When I first discovered I had a dominant side I did say that it was only tiny.
I don’t feel like a ‘True Domme’. I don’t wear scary boots or rubber. I don’t have hordes of submissive men crawling at my feet. I don’t play elaborate and complicated scenes with people and then throw them out into the night.
It’s not that I want to be all those things. I don’t. I do sometimes feel as though I will be judged as being less than a real Domme for not living up to such images.
I do feel like Mat’s Domme though. He’s my boy and my puppy and I’m utterly comfortable with that.
I recently went out with him to a slightly kinky social gathering.
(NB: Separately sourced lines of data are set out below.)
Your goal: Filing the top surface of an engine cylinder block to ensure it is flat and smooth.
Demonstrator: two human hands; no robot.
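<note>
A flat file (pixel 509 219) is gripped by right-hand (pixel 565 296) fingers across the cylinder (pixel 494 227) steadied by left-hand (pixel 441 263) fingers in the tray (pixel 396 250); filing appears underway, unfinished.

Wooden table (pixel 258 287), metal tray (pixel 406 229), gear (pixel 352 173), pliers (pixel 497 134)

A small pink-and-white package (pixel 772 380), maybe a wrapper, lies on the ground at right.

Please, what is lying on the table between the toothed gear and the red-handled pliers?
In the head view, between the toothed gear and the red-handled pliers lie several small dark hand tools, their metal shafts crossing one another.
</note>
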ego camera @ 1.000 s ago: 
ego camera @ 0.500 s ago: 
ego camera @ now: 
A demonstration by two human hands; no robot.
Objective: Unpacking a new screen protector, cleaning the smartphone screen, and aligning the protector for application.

Despite my being achingly shy, I found I actually felt more confident with Mat at my feet playing the puppy. There is something, dare I say it, comforting about having him being submissive with me. A sense of freedom in being ourselves regardless of observers.
Sometimes though even that seems difficult. We slide out of alignment with each other. He becomes irritable and in it I sense his need to be submissive and yet his rejection of it; that in turn leaves me uncertain how to reach him. With each little rejection I find it harder and harder to be dominant, even as I recognise his need for me to be so.
Eventually, somehow, we resynchronise and everything feels better for us both. I’m still left feeling inadequate though. Able to recognise the problem but unable to identify or control the solution.
Unable to be the Domme he needs me to be. Lacking the confidence and the ability to reach his submission even when I can see it lurking beneath the surface.
I do have a Domme side but it’s only tiny.